Two kinds of fusion have been distinguished: postgenital fusion that can be observed during the development of flowers, and congenital fusion that cannot be observed i.e., fusions that occurred during phylogeny. But it is very difficult to distinguish fusion and non-fusion processes in the evolution of flowering plants. Some processes that have been considered congenital fusions appear to be non-fusion processes such as, for example, the de novo formation of intercalary growth in a ring zone at or below the base of primordia. Therefore, "it is now increasingly acknowledged that the term 'fusion', as applied to phylogeny is ill-advised".

Gynoecium position

Basal angiosperm groups tend to have carpels arranged spirally around a conical or dome-shaped receptacle. In later lineages, carpels tend to be in whorls.
The relationship of the other flower parts to the gynoecium can be an important systematic and taxonomic character. In some flowers, the stamens, petals, and sepals are often said to be "fused" into a "floral tube" or hypanthium. However, as Leins & Erbar pointed out, "the classical view that the wall of the inferior ovary results from the "congenital" fusion of dorsal carpel flanks and the floral axis does not correspond to the ontogenetic processes that can actually be observed. All that can be seen is an intercalary growth in a broad circular zone that changes the shape of the floral axis ". And what happened during evolution is not a phylogenetic fusion but the formation of a unitary intercalary meristem. Evolutionary developmental biology investigates such developmental processes that arise or change during evolution.
If the hypanthium is absent, the flower is hypogynous, and the stamens, petals, and sepals are all attached to the receptacle below the gynoecium. Hypogynous flowers are often referred to as having a superior ovary. This is the typical arrangement in most flowers.
If the hypanthium is present up to the base of the style, the flower is epigynous. In an epigynous flower, the stamens, petals, and sepals are attached to the hypanthium at the top of the ovary or, occasionally, the hypanthium may extend beyond the top of the ovary. Epigynous flowers are often referred to as having an inferior ovary. Plant families with epigynous flowers include orchids, asters, and evening primroses.

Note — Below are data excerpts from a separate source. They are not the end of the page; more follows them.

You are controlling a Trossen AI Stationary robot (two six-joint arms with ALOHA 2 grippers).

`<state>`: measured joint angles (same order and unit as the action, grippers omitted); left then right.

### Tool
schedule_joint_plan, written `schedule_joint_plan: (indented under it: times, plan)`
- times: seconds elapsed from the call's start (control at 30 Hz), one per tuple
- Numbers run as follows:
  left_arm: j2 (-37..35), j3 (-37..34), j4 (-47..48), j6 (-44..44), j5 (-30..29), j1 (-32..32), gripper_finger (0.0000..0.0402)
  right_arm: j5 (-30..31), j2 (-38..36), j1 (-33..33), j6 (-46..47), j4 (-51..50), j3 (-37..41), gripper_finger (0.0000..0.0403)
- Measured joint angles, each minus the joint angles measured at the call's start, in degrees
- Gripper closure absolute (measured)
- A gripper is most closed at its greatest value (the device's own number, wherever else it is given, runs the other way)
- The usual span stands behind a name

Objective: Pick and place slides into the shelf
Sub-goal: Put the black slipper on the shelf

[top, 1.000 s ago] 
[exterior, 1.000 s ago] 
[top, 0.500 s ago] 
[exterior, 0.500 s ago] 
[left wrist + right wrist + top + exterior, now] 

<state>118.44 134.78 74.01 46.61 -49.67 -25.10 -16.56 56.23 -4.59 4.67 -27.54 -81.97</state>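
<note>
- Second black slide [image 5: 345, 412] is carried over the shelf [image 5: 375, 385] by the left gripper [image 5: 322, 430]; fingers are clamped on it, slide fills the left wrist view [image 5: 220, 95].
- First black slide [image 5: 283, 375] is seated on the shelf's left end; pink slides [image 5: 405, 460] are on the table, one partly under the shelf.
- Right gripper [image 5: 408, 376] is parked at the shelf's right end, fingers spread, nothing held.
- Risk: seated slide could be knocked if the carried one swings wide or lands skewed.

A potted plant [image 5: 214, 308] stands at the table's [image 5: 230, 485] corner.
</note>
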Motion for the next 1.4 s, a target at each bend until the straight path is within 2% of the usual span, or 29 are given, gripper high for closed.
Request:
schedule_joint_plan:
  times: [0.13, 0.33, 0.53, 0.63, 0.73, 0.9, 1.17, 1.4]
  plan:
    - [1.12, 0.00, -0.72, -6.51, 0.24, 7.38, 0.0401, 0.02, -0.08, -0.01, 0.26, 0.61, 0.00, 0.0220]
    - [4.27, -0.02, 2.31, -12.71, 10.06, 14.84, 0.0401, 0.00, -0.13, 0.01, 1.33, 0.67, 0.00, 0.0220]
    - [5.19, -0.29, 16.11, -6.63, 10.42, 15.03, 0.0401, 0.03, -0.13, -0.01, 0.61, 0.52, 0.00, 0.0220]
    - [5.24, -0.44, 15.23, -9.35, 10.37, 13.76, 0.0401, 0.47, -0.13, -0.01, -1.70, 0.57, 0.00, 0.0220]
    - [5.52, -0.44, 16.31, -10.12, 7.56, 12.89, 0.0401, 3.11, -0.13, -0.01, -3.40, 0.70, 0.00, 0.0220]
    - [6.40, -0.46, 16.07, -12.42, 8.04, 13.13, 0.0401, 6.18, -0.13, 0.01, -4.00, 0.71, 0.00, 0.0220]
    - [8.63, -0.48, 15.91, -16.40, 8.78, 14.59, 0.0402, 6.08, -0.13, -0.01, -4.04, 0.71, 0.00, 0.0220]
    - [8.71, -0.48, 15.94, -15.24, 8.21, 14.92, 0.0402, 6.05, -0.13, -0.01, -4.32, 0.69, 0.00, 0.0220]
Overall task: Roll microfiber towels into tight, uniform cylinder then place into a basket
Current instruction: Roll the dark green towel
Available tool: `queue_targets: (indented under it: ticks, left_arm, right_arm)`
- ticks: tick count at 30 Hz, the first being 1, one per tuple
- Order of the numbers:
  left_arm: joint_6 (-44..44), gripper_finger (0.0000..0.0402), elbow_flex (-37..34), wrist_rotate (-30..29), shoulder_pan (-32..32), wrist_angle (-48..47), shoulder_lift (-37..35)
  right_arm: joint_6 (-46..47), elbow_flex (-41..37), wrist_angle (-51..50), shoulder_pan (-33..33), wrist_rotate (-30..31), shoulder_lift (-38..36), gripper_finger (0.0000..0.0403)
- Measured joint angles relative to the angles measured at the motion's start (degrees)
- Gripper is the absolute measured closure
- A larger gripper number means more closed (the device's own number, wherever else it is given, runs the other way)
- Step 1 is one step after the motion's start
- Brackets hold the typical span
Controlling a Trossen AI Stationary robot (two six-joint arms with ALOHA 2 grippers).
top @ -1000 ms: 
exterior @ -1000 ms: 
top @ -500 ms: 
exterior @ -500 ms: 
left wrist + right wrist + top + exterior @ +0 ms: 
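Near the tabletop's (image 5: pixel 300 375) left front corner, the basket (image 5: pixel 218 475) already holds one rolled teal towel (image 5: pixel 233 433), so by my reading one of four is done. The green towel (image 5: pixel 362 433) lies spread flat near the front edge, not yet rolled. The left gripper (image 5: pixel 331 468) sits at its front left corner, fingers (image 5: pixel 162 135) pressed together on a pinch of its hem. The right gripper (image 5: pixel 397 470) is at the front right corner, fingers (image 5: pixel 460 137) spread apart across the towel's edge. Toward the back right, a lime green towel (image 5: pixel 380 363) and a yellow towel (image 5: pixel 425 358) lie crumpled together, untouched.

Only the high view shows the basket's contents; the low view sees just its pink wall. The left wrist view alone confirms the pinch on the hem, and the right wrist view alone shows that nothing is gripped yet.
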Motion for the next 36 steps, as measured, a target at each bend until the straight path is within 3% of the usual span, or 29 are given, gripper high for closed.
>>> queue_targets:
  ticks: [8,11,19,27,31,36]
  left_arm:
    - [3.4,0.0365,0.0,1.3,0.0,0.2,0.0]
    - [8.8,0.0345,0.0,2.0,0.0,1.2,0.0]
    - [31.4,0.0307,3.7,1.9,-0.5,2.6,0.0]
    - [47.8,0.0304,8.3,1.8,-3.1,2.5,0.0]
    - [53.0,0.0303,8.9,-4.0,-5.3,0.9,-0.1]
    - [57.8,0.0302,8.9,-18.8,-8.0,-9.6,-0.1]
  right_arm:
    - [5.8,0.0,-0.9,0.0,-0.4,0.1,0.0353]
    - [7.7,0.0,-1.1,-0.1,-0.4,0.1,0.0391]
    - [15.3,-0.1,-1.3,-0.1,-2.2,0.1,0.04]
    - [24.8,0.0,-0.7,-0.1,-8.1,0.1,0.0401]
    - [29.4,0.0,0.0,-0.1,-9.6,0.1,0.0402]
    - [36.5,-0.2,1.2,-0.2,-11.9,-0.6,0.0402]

Between these two extremes are perigynous flowers, in which a hypanthium is present, but is either free from the gynoecium or connected partly to the gynoecium. Perigynous flowers are often referred to as having a half-inferior ovary. This arrangement is particularly frequent in the rose family and saxifrages.
Occasionally, the gynoecium is born on a stalk, called the gynophore, as in Isomeris arborea.